**Exercise aim**
Nothing but the pictures may be dropped; the rest of the listing is to be written out exactly.

**The data**
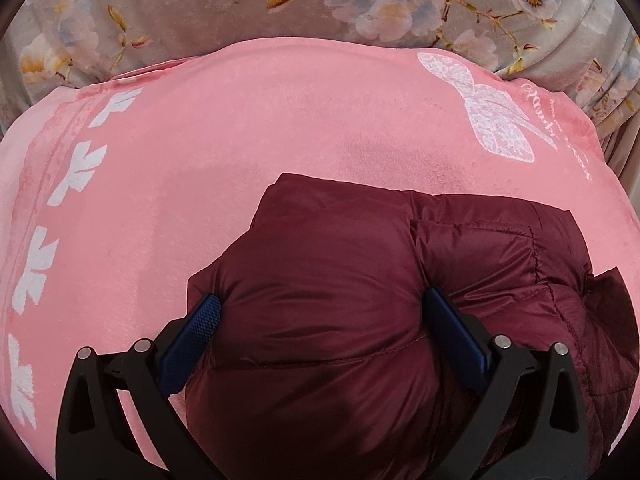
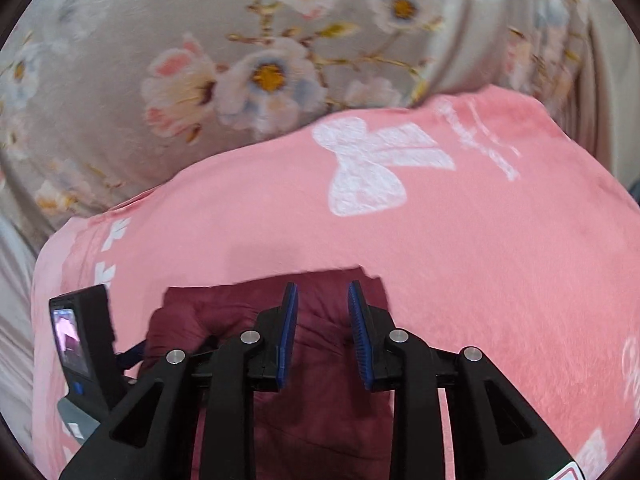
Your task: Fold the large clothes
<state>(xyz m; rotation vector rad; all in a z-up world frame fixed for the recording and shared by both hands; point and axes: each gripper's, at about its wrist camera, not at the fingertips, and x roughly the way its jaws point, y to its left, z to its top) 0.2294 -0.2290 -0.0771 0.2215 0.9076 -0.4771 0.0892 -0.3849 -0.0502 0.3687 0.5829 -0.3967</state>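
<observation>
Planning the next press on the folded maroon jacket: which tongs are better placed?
Left, probably. The left tongs stand wide, straddling the maroon jacket on the pink blanket. The right tongs are narrowly parted above it, holding nothing.

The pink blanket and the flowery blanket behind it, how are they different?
The pink blanket has white leaf and butterfly prints; the flowery blanket is grey-beige with coloured blossoms. The pink blanket lies in front with the dark red jacket on it; the flowery blanket carries no clothes in view. Both look soft.
</observation>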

**Response to the exercise**
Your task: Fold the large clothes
<state>(xyz m; rotation vector rad; all in a z-up world frame fixed for the recording and shared by both hands; point and axes: each gripper's, at about its wrist camera, not at the fingertips, and x roughly the way its jaws point, y to its left, z to its top) 0.2294 -0.2290 -0.0771 0.2215 0.9076 -0.4771 0.0892 -0.3849 -0.0502 0.3687 0.5829 -0.3967</state>
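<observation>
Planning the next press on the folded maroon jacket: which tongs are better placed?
Left, probably. The left tongs stand wide, straddling the maroon jacket on the pink blanket. The right tongs are narrowly parted above it, holding nothing.

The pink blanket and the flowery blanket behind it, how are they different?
The pink blanket has white leaf and butterfly prints; the flowery blanket is grey-beige with coloured blossoms. The pink blanket lies in front with the dark red jacket on it; the flowery blanket carries no clothes in view. Both look soft.
</observation>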

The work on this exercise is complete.